What you will do ::
Copy out the lines of the material that include the string "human".

Data under study ::

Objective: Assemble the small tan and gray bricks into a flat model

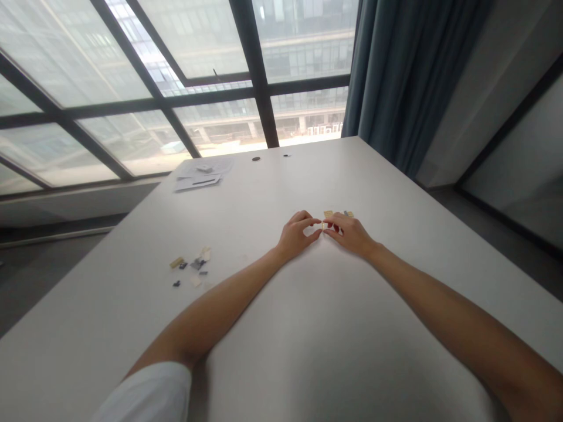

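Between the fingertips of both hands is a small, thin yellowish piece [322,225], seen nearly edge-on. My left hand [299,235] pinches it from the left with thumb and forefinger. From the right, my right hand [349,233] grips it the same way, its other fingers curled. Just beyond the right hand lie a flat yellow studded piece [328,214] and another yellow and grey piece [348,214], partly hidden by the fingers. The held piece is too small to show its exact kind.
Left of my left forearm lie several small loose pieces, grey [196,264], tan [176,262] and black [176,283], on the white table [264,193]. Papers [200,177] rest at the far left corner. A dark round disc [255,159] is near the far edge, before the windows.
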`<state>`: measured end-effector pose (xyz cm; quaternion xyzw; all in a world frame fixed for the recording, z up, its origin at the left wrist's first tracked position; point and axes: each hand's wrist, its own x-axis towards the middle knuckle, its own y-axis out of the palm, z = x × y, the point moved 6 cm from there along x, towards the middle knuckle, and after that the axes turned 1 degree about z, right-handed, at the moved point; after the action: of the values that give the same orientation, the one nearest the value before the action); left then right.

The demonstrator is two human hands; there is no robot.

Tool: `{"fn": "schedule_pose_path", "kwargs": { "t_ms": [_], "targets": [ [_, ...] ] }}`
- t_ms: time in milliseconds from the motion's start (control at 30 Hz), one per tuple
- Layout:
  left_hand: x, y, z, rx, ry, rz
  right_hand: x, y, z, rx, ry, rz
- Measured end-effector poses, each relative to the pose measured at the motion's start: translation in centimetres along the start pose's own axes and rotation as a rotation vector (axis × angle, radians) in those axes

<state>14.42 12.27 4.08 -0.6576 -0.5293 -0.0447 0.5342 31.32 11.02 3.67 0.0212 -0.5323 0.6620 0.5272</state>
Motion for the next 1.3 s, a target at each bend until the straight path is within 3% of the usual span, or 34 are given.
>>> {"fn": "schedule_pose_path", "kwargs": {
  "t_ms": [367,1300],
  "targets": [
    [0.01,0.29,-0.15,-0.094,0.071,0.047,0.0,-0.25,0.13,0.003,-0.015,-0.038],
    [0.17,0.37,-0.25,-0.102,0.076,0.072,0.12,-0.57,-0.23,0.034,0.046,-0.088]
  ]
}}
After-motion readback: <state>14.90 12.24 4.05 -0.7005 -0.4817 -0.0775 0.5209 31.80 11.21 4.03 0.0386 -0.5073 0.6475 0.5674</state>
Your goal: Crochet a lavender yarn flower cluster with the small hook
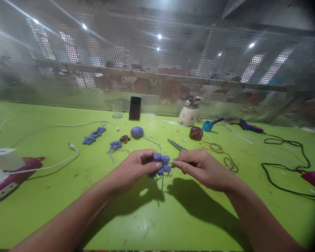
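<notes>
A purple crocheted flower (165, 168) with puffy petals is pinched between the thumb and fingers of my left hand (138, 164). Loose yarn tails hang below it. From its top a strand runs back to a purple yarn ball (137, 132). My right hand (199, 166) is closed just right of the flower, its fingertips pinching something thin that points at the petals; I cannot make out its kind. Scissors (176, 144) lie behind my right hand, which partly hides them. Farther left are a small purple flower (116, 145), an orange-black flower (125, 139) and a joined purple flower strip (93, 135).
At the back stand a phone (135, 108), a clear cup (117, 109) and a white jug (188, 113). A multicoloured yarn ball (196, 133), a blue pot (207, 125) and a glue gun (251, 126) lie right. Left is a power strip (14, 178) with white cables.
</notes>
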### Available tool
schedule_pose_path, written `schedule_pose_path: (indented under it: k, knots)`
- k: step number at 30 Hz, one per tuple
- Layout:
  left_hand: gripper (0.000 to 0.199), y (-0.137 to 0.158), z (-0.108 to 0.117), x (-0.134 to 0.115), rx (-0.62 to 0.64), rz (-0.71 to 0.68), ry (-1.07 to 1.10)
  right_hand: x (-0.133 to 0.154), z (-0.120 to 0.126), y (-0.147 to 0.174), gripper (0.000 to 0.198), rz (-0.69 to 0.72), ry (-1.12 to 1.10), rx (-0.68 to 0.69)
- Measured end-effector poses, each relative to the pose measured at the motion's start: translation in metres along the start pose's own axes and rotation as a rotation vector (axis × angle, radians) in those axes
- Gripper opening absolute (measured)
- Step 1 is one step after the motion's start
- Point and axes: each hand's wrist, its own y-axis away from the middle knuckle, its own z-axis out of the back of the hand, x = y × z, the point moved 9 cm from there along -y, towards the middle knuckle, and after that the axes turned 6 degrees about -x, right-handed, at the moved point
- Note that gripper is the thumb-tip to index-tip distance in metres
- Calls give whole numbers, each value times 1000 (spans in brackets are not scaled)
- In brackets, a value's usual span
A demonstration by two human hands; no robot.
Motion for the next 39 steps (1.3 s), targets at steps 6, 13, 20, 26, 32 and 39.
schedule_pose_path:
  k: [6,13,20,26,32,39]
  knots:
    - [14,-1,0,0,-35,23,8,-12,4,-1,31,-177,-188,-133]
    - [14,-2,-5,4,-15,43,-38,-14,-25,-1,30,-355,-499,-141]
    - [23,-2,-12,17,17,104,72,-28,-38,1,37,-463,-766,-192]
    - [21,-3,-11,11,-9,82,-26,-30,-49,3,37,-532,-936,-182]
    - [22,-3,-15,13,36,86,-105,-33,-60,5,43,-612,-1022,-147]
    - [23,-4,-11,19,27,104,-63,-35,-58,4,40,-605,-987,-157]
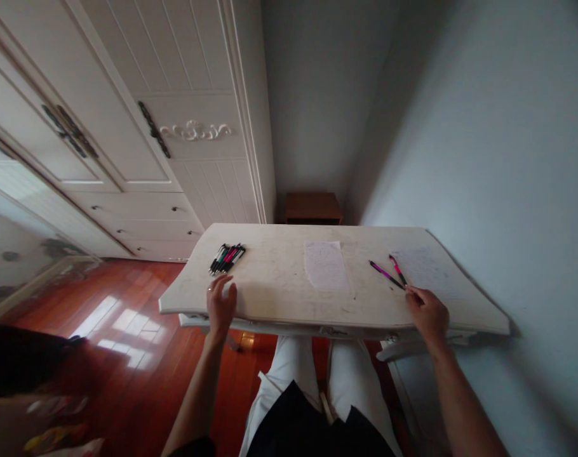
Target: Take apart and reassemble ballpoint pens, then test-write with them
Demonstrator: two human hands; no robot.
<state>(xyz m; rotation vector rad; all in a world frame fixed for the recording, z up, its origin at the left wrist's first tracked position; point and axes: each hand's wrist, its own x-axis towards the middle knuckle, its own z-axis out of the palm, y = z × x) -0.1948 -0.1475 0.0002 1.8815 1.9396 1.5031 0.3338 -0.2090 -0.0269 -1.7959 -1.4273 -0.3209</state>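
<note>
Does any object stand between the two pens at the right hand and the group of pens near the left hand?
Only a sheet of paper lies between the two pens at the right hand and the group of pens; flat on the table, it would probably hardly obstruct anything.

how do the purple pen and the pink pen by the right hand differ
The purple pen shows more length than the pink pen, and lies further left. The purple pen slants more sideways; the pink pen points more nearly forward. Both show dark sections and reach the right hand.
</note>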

Task answer ::
The demonstrator is two human hands; there is no robot.
A demonstration by two human hands; no robot.
Demonstrator: two human hands; no robot.

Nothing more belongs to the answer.